Kristen

Identitas Gereja dalam Kuasa Kebangkitan

Pdt. Samuel St. Silas (Gereja Sidang Pantekosta Di Indonesia)

Pdt. Samuel St. Silas (Gereja Sidang Pantekosta Di Indonesia)

Saudara-saudaraku yang kekasih. Marilah kita saling mengasihi. Sebab kasih itu berasal dari Allah; dan setiap orang yang mengasihi, lahir dari Allah dan mengenal Allah.

Kita baru saja memperingati Paskah yang memiliki makna aplikatif, yaitu: esensi panggilan keselamatan untuk membangun komitmen hidup yang konsisten dalam kebenaran Kristus, sebagai wujud pengenalan akan Allah melalui ketaatan dan pengabdian kita sebagai hamba kebenaran di dalam Tuhan Yesus Kristus.
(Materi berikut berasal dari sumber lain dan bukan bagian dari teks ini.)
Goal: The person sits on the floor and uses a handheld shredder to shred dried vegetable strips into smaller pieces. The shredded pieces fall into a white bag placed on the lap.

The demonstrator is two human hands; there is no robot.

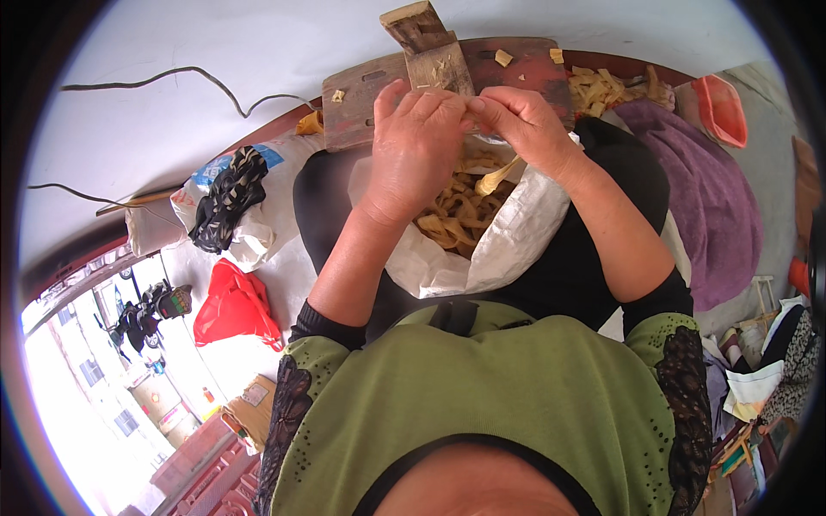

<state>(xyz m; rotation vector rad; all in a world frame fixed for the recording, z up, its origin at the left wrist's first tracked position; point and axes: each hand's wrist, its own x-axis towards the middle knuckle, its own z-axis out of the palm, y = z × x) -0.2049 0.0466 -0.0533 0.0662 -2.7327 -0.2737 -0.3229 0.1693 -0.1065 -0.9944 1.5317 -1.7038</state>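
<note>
My left hand (423, 138) and my right hand (523, 126) meet at the fingertips, over the near edge of a worn wooden board (516, 77). The fingers are bent together; whatever may be between them is hidden. A pale yellow dried strip (495, 179) hangs below my right hand, its upper end out of sight behind that hand. Under my hands, a white woven sack (516, 238) lies open between my legs, holding many curled yellow-brown dried strips (461, 216). A wooden block (439, 68) stands on the board with small yellow crumbs on it.
Small yellow pieces (503, 59) lie on the board. More pale pieces (597, 90) are heaped at its right, by a purple cloth (703, 193) and a red-rimmed bag (719, 113). At left are a stuffed sack (277, 174), a patterned black cloth (230, 200) and a red plastic bag (235, 303).
</note>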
Pengabdian ini menjadi wujud nyata pengharapan kita dalam iman percaya kepada kebenaran Kristus, yang kita nyatakan dalam kasih kepada Allah dan sesama manusia di setiap aspek kehidupan pribadi maupun sosial. Yaitu, menghadirkan kesempurnaan kasih Kristus untuk mendatangkan pemulihan dan damai sejahtera. Inilah esensi panggilan dan kehadiran gereja sebagai identitas Kristus, melalui kualitas karakter yang terintegrasi dengan kebenaran, dan kehidupan sebagai wujud representatif serta berdampak ditengah-tengah kehidupan bermasyarakat.

Kehadiran gereja harus membawa nilai kebenaran yang absolut dan tersistematis/keterkaitan dengan kehidupan yang meliputi psikofisik (perilaku mental) dan biososial (perilaku sosial); kehidupan yang berintegritas: membawa visi misi kasih Kristus yang memiliki kebenaran absout.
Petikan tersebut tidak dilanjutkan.